Radios : au marché du matin
Daniel Schneidermann - - Le matinaute - 98 commentaires Télécharger la videoTélécharger la version audio
"On fera mieux en 2012" : en quatre mots de Patrick Cohen
, France Inter a donc promis. Après les trois emballements des derniers jours, tous trois méthodiquement analysés sur votre site préféré (la venue sûre et certaine de Beckham à Paris, la valise de lingots d'or trouvée dans le RER parisien, le scoop en carton pâte de Libé sur Sarkozy et Karachi), "pas de quoi être fiers", admet Cohen. "On fera mieux en 2012": Ah tiens ! Comment feront-ils mieux ? Comment résisteront-ils à un beau scoop bien ficelé, bien tentant, dans la presse du matin ? Comment les mêmes causes produiront-elles des effets opposés ?
S'il est à craindre qu'ils ne fassent pas "mieux", ce n'est pas par mauvaise volonté. C'est parce qu'ils ne décident rien. C'est la mécanique du système qui décide pour eux. Comment résister à un scoop, si l'on craint que les radios concurrentes n'en fassent leur ouverture, à ses dépens ? Les matinales radio sont un marché, comme les 20 Heures de TF1 et France 2, comme les chaînes d'info continue. Le mystère de ce marché, d'un point de vue libéral, c'est que les compétiteurs s'y acharnent à se copier, plutôt que de se différencier. Mêmes invités politiques produits d'appel, mêmes chroniques hippiques sur la course Hollande-Sarkozy, mêmes feuilletons.
Ce marché ne reculant pourtant devant aucune innovation de marketing, les vendeurs racolent maintenant sur Twitter, avant diffusion. Ainsi, dès son réveil, le matinaute se voit sommé par les maisons France Inter et RTL de choisir entre deux programmes alléchants.

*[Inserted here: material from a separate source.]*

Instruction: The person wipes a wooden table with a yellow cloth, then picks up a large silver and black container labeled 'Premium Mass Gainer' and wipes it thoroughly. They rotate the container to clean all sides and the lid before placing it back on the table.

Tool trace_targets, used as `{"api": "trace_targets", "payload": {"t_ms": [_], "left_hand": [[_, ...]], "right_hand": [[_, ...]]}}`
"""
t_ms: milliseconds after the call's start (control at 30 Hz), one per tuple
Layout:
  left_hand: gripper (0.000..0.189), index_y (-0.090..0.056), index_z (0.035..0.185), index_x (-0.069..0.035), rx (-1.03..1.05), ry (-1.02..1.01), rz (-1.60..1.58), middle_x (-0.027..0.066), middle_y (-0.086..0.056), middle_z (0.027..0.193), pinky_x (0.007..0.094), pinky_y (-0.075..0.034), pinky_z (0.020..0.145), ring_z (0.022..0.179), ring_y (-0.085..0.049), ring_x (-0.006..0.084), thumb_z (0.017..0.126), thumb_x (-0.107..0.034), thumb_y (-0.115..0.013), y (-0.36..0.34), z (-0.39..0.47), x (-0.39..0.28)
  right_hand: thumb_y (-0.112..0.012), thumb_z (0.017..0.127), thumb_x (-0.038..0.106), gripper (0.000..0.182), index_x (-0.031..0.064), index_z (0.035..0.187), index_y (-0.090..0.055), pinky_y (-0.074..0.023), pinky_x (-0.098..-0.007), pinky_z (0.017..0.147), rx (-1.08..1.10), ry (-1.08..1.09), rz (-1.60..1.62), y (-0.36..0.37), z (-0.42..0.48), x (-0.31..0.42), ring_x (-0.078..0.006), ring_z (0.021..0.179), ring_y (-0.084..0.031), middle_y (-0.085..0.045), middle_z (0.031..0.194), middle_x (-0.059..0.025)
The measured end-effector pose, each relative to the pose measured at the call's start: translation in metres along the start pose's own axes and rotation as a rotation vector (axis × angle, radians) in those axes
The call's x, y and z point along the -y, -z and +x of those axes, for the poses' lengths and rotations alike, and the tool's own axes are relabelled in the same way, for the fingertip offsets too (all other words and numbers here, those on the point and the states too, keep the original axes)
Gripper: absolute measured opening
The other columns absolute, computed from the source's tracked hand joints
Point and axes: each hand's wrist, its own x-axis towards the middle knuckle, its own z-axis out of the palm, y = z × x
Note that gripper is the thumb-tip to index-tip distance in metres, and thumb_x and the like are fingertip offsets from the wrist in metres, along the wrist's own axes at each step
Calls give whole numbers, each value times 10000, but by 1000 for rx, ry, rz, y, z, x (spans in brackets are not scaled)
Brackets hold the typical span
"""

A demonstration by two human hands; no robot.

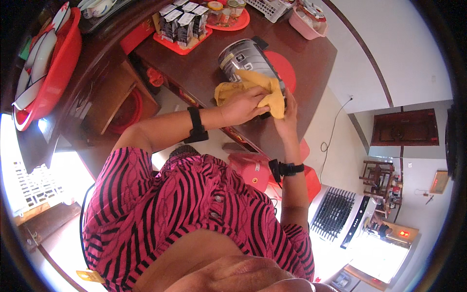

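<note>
A silver-grey and black cylindrical appliance [242,56], probably an electric cooker, lies on its side on the dark wooden table [310,69]. My left hand [244,106] grips a yellow cloth [255,82], which is bunched against the appliance's near part and hangs over its side. Along the near right edge of the appliance, my right hand [287,113] holds it with the fingers pointing away from me. The cloth's lower fold reaches that hand and hides part of the rim. A round red plate or lid [280,67] shows just behind the appliance.
Drink cartons [184,23] stand on a red tray [178,49]; jars [226,11] share a red plate [242,23]. A pink basket [304,27] sits far right. Bowls [43,58] fill a red basin [69,69] at left. Red stools [251,171] are below the table.
</note>
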Motion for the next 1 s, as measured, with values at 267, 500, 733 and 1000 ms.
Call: {"api": "trace_targets", "payload": {"t_ms": [267, 500, 733, 1000], "left_hand": [[471, -635, 1280, -48, -18, -345, 369, 73, -603, 1205, 405, -538, 881, 1090, -587, 293, 874, -282, -676, 3, 40, 5], [452, -668, 1225, -50, -145, -146, 702, 88, -586, 1258, 448, -493, 951, 1131, -557, 311, 895, -360, -668, 41, 61, 51], [445, -615, 1240, 20, -309, 210, 390, 154, -634, 1196, 452, -485, 962, 1092, -593, 371, 956, -321, -632, 73, 44, 75], [354, -622, 1231, -36, -220, 543, -260, 163, -691, 1091, 438, -518, 908, 1014, -663, 333, 990, -295, -608, 68, -9, 42]], "right_hand": [[-873, 680, 333, 939, 63, 1475, -453, -325, -495, 1153, 187, 62, -208, 12, 0, 35, -408, 1360, -405, -454, 1468, -235], [-902, 630, 321, 1122, 108, 1556, -306, -326, -511, 1155, 161, 100, -277, 16, -2, 36, -431, 1366, -389, -432, 1490, -237], [-905, 618, 193, 1042, 139, 1526, -396, -345, -488, 1167, 225, 125, -178, 41, 3, 29, -396, 1395, -386, -455, 1500, -165], [-753, 841, 472, 822, 133, 1516, -428, -265, -532, 1196, 297, 164, -217, 52, 45, 55, -410, 1430, -391, -441, 1541, -191]]}}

Il faut saluer cette formidable innovation: plus besoin d'écouter Aphatie, puisque l'on sait à l'avance pourquoi il a invité Laurent Wauquiez: dans 20 minutes, Wauquiez va "enterrer" la circulaire Guéant sur le séjour des étudiants étrangers, c'est à dire s'efforcer de laisser les portes de la France entrouvertes pour quelques polytechniciens indiens ou brésiliens (ce qui constitue d'ailleurs tellement un scoop que Wauquiez avait dit exactement la même chose dès novembre dernier). Le match consiste désormais, pour Aphatie, à faire formuler la chose par son invité avec les mots les plus digestibles par l'AFP, et pour Wauquiez à résister à ces assauts pour que le couac gouvernemental semble se résorber en bon ordre. Plus ou moins divertissant que le "sens inné de la répartie" de Morano ? A chacun de choisir. Bienvenue au marché du matin.